# Oil filter choice?



## thetimster (May 6, 2005)

In the thread for additives, there have been some posts on choice of oil filters. I'm about to change mine. So far in the 2 years I've had my truck, I've only used Nissan oil filters. I will be going synthetic and want to find out whether you use Nissan oil filters or not. If not, which one do you use?

Thanks!


----------



## Cisco Kid (Jun 17, 2005)

Since I have owned a Spec V which essentially has the same motor except an extra 10 hp, I used top of the line Fram oil filters with synthetic wear guard. I used Walmart 5W30 and Canadian tire 5W50 synthetic oil.

I have researched the oil subject alot. There is no need to spend added money for better oil, especially if you are going to change your oil at the same intervals of 5K. In my Spec V I was changing oil at the 7500-8500K range. The oil today that comes out of it or at least my last oil change at 82K was very clean and I had not done a flush since I moved to synthetic at 6K.

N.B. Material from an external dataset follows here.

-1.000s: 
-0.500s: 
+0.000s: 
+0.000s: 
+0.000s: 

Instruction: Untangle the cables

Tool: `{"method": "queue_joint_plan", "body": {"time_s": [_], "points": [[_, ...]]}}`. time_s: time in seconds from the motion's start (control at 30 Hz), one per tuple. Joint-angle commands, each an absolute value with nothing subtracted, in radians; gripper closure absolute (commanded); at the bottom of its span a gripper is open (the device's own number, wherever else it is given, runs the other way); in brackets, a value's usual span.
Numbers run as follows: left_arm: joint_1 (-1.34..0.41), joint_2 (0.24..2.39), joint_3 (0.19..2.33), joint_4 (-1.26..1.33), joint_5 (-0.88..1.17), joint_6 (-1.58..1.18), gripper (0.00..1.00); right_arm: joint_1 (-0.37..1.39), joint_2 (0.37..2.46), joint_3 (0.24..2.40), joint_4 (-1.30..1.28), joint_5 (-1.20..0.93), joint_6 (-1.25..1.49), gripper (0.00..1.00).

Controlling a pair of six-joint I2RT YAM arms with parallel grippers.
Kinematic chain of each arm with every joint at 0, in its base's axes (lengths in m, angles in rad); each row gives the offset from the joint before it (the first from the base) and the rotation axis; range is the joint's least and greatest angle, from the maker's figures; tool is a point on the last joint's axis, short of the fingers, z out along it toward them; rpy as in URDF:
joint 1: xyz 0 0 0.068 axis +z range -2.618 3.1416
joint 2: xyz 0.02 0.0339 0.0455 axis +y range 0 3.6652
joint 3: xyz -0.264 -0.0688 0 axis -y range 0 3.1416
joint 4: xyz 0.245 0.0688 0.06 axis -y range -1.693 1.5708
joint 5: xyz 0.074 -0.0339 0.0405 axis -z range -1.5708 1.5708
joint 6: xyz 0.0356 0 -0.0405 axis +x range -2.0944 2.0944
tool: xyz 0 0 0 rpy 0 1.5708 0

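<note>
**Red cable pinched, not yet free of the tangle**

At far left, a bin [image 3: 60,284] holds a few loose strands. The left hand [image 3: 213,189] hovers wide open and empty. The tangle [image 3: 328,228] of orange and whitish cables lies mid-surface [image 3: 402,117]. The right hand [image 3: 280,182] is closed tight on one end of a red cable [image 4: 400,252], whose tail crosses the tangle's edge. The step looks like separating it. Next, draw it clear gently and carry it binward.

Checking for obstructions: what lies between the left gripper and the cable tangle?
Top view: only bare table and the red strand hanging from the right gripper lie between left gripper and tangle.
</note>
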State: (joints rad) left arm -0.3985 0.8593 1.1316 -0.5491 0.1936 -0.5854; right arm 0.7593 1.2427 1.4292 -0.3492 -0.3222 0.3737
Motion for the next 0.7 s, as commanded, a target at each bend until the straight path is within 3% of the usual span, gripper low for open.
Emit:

I have used Canadian Tire synthetic 5W50 now since 97' and have never seen any challenges with it from my 96 SE Integra to my current Spec V and prolly with my soon to be X-Trail. Prior to 97 I was using Quaker State Synquest in my litre streetbikes which have a far higher demand for quality oil than an X-Trail or car will ever have.

Getting back to the filter topic, I do not think you can go wrong with the top of the line Fram synthetic filters and they will not void your warranty at all. K$N also produces filters as well. Moving to synthetic has an added cost, I have got an oil change down to $43 which is pretty decent considering dino oil change can run you 40 at a Mr Lube

http://www.fram.com/


----------



## TjC (Jun 11, 2005)

i just switched over to synthetic with a nissan oil filter


----------



## SCHESBH (May 25, 2004)

*Oil Brand*

When I purchased the X-trail I had them change the oil to Mobil 1 Synthetic and have been using it since. As for the oil filter it is a Nissan brand.

Stephen


----------



## Bror Jace (Apr 26, 2003)

In terms of quality-for-the-money, it's hard to beat OEM filters ordered in bulk (say 10 at a time) on-line from a dealer. Usually $4US each.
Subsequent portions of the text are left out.